Comment author: ciphergoth 26 October 2011 09:55:48AM 2 points [-]

For example "The answer turns out to be A, not B" is usually better as "The answer turns out to be not B but A".

Comment author: TheOtherDave 26 October 2011 08:18:01PM 1 point [-]

And often still better as "The answer turns out to be A."
And sometimes even better as "The answer is A." And on occasion as "A."

Comment author: Jonathan_Graehl 25 October 2011 06:06:25AM 2 points [-]

How about

31b. Reserve the end of the sentence for what matters.

But then

It's you who's guilty.

The guilty person is you.

With the aid of explicit emphasis, I don't see any need.

Comment author: arundelo 25 October 2011 11:20:01PM 0 points [-]

I think "end" is the most important word here (though it maybe isn't the most "impacting"), and it is about as close to the end as it can be.

Comment author: pedanterrific 25 October 2011 11:27:16PM 1 point [-]

"When constructing sentences, put the most important word at the end."

But my initial point was mostly that "the most impacting words" is a really awkward and unclear construction. And I think the disagreement in the responses to my comment as to which word would be the "most impacting" (and precisely what that means) rather bears me out.

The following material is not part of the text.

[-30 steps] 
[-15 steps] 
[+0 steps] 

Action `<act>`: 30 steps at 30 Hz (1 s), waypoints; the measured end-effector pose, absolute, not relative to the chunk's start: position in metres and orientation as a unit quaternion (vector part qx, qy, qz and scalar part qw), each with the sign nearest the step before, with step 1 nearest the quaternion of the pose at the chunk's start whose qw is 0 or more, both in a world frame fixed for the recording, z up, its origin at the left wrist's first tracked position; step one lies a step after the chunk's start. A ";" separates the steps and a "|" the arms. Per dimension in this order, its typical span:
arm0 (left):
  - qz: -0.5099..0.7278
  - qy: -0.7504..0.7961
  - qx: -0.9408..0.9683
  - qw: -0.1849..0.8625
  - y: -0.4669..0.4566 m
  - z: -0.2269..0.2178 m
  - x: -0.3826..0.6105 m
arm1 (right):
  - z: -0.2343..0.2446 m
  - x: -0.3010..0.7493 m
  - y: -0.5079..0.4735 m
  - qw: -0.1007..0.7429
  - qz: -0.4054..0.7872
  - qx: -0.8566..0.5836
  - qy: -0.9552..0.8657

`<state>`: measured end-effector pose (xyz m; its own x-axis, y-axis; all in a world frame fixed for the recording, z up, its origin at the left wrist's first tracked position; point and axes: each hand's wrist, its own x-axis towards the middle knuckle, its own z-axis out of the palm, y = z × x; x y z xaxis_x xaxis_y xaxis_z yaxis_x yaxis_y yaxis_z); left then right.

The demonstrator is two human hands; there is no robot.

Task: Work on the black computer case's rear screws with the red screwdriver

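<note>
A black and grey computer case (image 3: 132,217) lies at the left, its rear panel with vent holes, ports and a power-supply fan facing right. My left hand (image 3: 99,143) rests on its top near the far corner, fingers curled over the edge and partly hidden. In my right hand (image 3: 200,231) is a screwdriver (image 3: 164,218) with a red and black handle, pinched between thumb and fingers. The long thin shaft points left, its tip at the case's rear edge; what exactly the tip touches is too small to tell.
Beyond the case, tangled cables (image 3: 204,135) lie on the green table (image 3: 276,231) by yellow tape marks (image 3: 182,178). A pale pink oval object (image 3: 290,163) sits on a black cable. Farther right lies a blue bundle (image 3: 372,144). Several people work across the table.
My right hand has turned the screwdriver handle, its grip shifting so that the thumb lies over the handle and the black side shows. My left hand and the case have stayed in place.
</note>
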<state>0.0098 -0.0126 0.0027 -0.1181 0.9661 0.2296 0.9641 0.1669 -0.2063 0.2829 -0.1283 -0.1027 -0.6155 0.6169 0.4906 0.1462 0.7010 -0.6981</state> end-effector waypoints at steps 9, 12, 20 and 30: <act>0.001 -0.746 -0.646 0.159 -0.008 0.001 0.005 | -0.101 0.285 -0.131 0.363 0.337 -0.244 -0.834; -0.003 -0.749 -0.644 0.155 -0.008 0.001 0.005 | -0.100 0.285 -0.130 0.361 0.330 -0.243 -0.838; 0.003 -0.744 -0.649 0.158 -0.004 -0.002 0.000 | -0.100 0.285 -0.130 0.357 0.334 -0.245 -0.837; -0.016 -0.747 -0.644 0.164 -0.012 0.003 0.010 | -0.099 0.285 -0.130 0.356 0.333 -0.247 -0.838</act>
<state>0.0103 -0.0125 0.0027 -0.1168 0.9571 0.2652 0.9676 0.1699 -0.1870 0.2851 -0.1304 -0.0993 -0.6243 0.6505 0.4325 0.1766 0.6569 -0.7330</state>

Comment author: arundelo 25 October 2011 11:42:41PM *  1 point [-]

I agree. (I mistook your point.)

Edit: Joseph Williams (who wrote Style: Lessons in Clarity and Grace, which lukeprog mentioned in the original post) has a subtler version of this rule:

Put at the end of your sentence the newest, the most surprising, the most significant information: information that you want to stress -- perhaps the information that you will expand on in your next sentence.

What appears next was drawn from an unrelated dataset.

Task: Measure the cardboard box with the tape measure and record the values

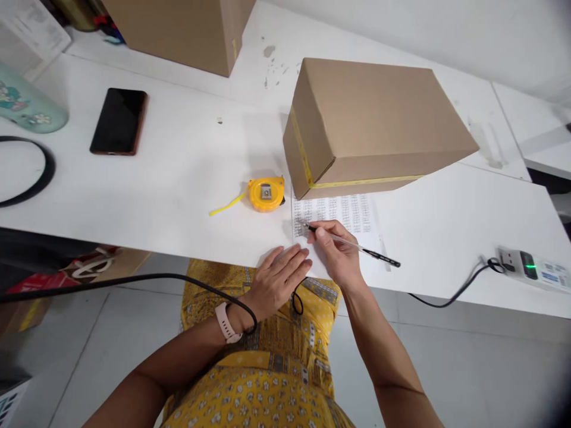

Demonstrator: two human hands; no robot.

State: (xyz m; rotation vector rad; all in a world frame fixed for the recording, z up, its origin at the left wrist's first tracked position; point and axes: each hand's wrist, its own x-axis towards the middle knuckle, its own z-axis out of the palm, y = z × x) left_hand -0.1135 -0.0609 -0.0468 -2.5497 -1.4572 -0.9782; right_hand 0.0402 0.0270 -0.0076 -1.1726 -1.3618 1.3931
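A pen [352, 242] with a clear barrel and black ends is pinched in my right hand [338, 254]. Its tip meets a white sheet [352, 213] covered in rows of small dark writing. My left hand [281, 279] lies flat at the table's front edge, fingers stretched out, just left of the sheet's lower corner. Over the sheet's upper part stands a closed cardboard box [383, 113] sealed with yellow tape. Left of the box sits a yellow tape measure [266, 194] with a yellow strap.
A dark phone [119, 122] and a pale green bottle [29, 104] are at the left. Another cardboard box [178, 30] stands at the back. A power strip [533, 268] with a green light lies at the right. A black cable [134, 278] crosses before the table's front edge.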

That's from page 48 of his Style: Toward Clarity and Grace, which I think blows Strunk and White out of the water. (I believe it's a different book from the one lukeprog mentioned, though if so I'm sure they cover similar material.)

Comment author: James_Miller 25 October 2011 01:52:57PM 0 points [-]

Often the best version of a sentence has the high impact word as either the first or last word of the sentence.